ヨゼフは、注意深くマントの頭巾をかぶる。


火口では、何かが煮えるような音を立てて、マグマが神殿入り口を温めている。


「この神殿のどこかに、火龍神バイルがいらっしゃるのね?」


「ああ。今度こそ、キアとアルエスの関係について、何かわかるかもしれないよ」


リタは滝のように流れる汗を拭き、生温い水を飲む。


「暑いね。≪耐火属性マント≫を羽織ってても、大量の汗が出てくる」


「ああ。
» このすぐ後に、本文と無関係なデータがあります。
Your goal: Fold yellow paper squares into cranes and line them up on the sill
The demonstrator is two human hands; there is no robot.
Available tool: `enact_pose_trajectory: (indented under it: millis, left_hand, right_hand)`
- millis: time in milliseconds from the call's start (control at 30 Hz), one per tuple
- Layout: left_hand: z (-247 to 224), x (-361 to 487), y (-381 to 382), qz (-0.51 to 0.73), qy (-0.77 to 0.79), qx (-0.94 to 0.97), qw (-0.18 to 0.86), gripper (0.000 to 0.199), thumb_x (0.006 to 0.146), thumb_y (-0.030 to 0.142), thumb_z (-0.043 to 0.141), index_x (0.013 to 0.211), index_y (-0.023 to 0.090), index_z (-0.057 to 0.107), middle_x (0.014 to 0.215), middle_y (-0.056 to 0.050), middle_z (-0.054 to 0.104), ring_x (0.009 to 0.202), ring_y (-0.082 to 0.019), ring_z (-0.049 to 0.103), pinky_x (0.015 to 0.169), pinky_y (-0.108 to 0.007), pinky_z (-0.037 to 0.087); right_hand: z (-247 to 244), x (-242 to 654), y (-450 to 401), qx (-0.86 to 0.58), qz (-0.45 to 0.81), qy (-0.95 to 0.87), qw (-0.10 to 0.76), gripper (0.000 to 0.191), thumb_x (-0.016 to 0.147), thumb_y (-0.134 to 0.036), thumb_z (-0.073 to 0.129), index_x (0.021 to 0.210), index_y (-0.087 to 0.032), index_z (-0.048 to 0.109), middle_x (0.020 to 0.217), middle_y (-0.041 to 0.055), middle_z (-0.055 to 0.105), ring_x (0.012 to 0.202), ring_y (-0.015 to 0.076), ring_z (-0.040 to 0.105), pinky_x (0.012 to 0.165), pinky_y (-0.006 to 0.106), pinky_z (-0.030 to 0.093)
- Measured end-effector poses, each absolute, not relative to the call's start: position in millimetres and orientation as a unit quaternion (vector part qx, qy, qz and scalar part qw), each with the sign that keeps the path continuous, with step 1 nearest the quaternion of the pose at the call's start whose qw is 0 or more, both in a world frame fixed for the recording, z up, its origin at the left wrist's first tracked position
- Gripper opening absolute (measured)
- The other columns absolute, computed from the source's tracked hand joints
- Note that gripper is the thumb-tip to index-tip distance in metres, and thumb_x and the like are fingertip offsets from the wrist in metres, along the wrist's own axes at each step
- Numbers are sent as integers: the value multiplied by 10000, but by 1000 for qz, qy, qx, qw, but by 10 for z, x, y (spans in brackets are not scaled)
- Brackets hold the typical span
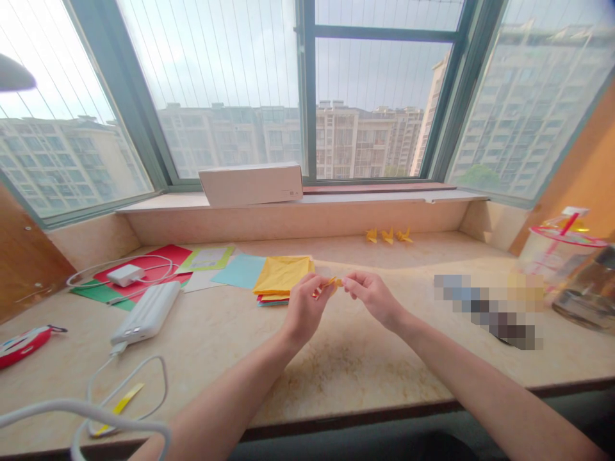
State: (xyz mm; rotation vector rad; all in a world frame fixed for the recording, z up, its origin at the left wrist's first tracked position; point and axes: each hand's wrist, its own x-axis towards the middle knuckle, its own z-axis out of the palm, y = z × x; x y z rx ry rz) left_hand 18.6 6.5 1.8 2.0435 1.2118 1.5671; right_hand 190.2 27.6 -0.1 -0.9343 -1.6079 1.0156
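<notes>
Between my two hands is a small folded piece of yellow paper point(335, 282), held above the counter. My left hand point(307, 302) pinches its left end, and the fingers of my right hand point(369, 291) are closed on its right end. Much of the paper is covered by fingertips, so its exact shape is unclear. Just left of my left hand lies a stack of coloured paper squares point(281, 275), yellow on top. Three small folded yellow paper cranes point(388, 236) stand in a row near the back wall, beyond my right hand.
Left are coloured sheets point(168, 256), a white charger point(125, 275), a power bank point(147, 312), cables point(163, 378), a yellow strip point(122, 406) and a red object point(26, 346). A white box point(252, 184) rests on the sill. Right stand a cup point(560, 253) and a glass container point(589, 294).
</notes>
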Motion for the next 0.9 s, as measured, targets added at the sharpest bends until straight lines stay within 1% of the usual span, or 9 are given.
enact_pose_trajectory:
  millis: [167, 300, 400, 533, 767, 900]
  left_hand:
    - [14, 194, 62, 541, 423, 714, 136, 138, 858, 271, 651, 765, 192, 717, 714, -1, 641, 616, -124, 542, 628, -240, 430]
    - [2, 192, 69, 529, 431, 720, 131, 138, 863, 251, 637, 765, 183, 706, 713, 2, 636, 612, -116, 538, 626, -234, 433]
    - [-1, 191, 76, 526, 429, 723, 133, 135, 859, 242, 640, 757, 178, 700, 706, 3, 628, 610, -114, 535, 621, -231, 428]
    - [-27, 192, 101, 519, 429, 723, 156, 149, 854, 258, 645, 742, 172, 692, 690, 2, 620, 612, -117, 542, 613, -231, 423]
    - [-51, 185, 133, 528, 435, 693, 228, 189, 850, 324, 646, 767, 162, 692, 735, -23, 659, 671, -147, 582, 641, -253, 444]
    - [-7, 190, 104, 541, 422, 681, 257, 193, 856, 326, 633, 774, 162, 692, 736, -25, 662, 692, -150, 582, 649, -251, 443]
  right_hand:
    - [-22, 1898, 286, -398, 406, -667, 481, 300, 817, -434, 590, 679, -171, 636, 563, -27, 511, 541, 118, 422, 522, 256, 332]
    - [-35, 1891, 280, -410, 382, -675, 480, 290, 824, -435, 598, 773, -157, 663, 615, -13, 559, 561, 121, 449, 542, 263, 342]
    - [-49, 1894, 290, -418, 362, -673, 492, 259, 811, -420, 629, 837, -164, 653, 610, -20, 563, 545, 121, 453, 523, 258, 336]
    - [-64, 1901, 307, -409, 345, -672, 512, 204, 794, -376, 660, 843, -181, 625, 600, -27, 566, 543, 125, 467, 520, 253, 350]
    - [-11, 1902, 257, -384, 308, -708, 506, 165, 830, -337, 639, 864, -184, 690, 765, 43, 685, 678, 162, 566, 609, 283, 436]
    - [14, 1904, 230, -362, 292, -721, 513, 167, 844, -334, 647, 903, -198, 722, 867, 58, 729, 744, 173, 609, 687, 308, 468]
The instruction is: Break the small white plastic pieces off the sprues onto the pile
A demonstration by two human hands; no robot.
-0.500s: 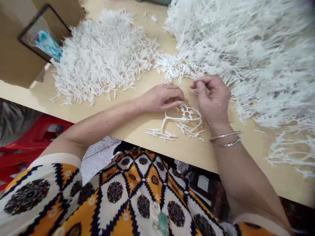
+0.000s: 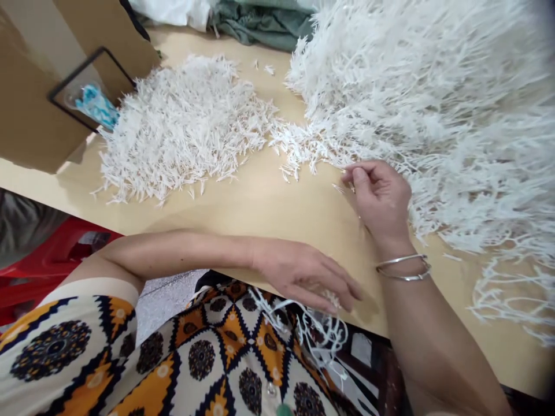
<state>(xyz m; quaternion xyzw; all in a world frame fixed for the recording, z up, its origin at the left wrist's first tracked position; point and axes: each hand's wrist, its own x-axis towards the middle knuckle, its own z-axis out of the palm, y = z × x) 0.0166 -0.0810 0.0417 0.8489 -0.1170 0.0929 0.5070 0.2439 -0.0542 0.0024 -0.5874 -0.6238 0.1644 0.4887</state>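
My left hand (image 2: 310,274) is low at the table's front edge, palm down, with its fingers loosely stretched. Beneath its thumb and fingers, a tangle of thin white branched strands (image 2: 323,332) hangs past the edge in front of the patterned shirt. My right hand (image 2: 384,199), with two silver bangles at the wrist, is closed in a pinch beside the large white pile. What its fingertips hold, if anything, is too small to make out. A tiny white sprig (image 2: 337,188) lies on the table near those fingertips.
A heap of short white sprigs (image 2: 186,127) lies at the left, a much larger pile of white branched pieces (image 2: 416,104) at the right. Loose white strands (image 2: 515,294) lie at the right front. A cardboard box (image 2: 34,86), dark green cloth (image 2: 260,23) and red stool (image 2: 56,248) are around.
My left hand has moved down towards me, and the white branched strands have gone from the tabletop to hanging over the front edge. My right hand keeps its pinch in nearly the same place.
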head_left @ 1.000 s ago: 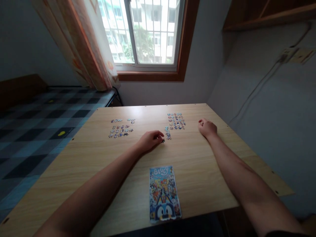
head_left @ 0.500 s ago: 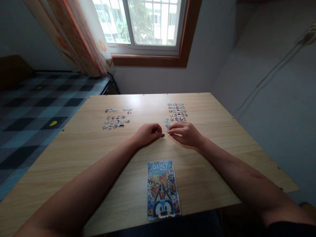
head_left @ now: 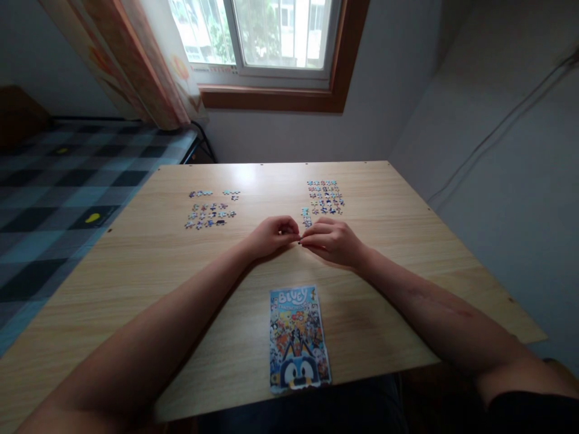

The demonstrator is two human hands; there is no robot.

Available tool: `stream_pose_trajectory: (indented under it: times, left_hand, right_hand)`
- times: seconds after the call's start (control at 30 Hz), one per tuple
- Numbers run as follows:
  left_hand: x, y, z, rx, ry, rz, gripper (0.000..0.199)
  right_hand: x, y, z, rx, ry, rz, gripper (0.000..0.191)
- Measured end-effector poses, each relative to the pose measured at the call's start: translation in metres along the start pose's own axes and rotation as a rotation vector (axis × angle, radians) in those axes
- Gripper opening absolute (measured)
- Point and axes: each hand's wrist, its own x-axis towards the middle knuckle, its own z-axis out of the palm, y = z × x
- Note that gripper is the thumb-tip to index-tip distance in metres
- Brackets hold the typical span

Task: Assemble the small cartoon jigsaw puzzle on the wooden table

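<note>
My left hand (head_left: 275, 235) is closed in a pinch at the middle of the table, its fingertips on a small dark puzzle piece (head_left: 299, 242). My right hand (head_left: 332, 240) meets it from the right, fingers pressed together on the same small piece, which the fingertips mostly hide. Just beyond the right fingers lies a short strip of joined light-blue pieces (head_left: 306, 214). Rows of loose puzzle pieces (head_left: 326, 196) lie behind my right hand. Nearer to me is a colourful picture sheet (head_left: 298, 340) marked "BLUEY".
More loose puzzle pieces (head_left: 208, 216) lie in rows at the left of the wooden table (head_left: 217, 313). A bed with a checked cover (head_left: 113, 175) stands to the left. Behind are a window and a curtain (head_left: 149, 66); a cable (head_left: 493, 135) hangs on the right wall.
My right hand has moved left, and its fingertips now meet those of my left hand at the small piece. The whole view has shifted slightly, so the table appears higher.
</note>
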Motion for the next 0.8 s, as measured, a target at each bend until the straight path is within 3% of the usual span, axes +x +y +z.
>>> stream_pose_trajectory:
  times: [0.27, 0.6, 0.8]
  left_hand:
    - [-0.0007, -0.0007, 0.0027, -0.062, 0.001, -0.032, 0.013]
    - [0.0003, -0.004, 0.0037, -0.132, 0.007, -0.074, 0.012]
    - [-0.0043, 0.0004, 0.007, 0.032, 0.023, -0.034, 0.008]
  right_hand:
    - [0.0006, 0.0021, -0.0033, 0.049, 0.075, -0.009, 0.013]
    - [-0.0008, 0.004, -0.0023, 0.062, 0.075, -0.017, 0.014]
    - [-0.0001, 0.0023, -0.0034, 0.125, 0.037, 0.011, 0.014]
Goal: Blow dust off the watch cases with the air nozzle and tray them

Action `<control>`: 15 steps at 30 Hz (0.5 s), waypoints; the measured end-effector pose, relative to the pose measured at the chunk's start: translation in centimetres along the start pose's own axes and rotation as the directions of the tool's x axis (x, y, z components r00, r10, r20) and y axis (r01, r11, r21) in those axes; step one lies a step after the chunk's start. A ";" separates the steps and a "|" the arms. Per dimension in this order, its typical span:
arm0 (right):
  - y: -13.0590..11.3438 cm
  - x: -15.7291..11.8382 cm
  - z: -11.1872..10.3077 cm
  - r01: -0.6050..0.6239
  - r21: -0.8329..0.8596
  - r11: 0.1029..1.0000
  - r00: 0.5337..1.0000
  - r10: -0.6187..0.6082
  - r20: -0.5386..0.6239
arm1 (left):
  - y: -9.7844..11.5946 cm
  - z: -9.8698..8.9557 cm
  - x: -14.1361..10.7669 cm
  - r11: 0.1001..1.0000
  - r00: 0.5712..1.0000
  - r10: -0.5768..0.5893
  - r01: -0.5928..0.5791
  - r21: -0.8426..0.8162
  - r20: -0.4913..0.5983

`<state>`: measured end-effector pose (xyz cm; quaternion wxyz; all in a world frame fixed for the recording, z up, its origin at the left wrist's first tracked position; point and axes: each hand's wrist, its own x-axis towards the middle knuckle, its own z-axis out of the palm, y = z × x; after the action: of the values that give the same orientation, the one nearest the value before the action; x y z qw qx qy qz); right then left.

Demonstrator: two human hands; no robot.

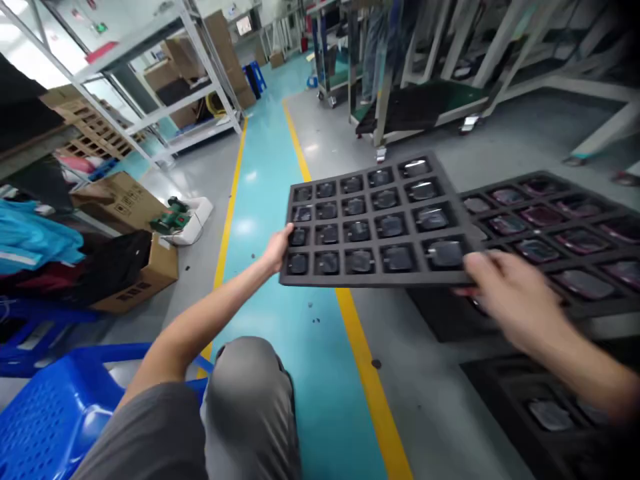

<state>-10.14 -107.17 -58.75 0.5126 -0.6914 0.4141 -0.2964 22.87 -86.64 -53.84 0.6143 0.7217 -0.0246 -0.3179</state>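
Between my two hands is a black foam tray, held up over the floor and slightly tilted. Its grid of pockets holds dark, glossy, rounded-square pieces, one to a pocket; I cannot make out what they are. My left hand grips the tray's left edge, thumb on top. At the near right corner my right hand is closed on the tray, blurred, with its lower fingers hidden underneath. Beyond and below it, a second foam tray carries similar pieces with a purplish sheen.
Another foam tray sits lower at the right. A blue plastic stool stands at my left. Cardboard boxes and a green bench machine lie left of the yellow-lined walkway. Wheeled racks stand ahead; a person's legs show there.
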 end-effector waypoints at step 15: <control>12.2 -10.6 12.9 -0.284 -0.322 0.903 0.850 0.393 0.351 | -20.3 -9.9 3.8 0.682 0.980 0.008 0.139 0.718 -0.198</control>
<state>-7.78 -93.48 -74.08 0.5374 -0.7138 0.4490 0.0068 23.53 -74.69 -73.31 0.2650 0.9328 -0.0655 -0.2352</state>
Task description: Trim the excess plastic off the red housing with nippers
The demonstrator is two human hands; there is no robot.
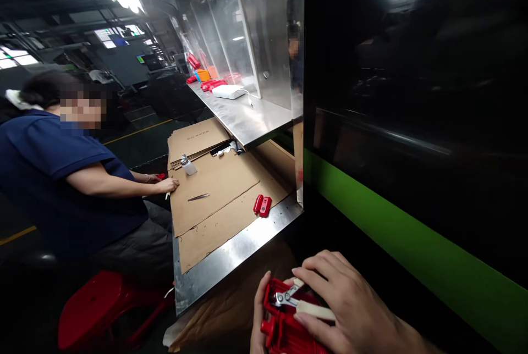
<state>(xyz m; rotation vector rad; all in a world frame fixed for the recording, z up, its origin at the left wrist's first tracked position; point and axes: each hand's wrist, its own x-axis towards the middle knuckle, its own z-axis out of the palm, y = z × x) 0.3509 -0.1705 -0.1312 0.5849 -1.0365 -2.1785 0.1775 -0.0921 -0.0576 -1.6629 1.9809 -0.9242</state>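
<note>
Low in the view, my left hand [257,318] is closed around a red plastic housing [293,336] with an open, hollow side. Only some of its fingers show at the housing's left edge; the rest is hidden behind it. My right hand [350,296] grips a pair of nippers [315,310] by their cream handles. The metal jaws reach into the housing's hollow, where I cannot make out what they touch. On the bench beyond lies another red plastic piece [264,206], close to the metal edge.
Cardboard [223,189] covers the metal-edged bench, with tweezers [199,197] and a small bottle [188,165] on it. A steel shelf [264,117] overhangs it, bearing a white device [227,92] and red parts. A co-worker [82,172] sits left by a red stool [91,310]. A dark panel [412,95] stands right.
</note>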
特に僕は水龍族だから、長い間火山にいると、干からびてしまいそうだ」


ぼそぼそと言い合いながら、二人はナンシーの後について歩く。


神殿内部は、火口付近ほど暑くはなかった。


ヨゼフはマントの袖口から地図を取り出し、他の二人にも見えるように広げる。


「ヨゼフ、その地図はどこで手に入れたの?」


「どこでって、水の都の地図屋で普通に売ってたから、一式購入したんだよ(最も、そのために、両親の遺産をほとんど使っちゃったけどね)」


ヨゼフは、先程から流れる汗を拭きながら言った。


彼の地図によれば、火龍神の神殿は複雑に入り組んでいる。


おまけに、所々溶岩が流れているので、火龍神バイルの祭壇に行くには、細心の注意を払わなければならない。


リタ達は、唾を飲む。


「どうする? ここから祭壇まで、かなりの距離があるけど」


ヨゼフはリタに訪ねた。


それに対して彼女は緑色の目をまっすぐに向け、真剣に答える。


「もちろん、行くさ。


さっきも言ったけど、私達は冒険者なんだよ。


どんなに危険でも、前を向いて進もうよ。


ナンシーの魔力を、覚醒させるためにもね」


彼女の意見に、他の二人が賛成する。


三人はそれぞれの武器に誓いを立て、火龍族の神がいると言われる祭壇への道を踏み始める。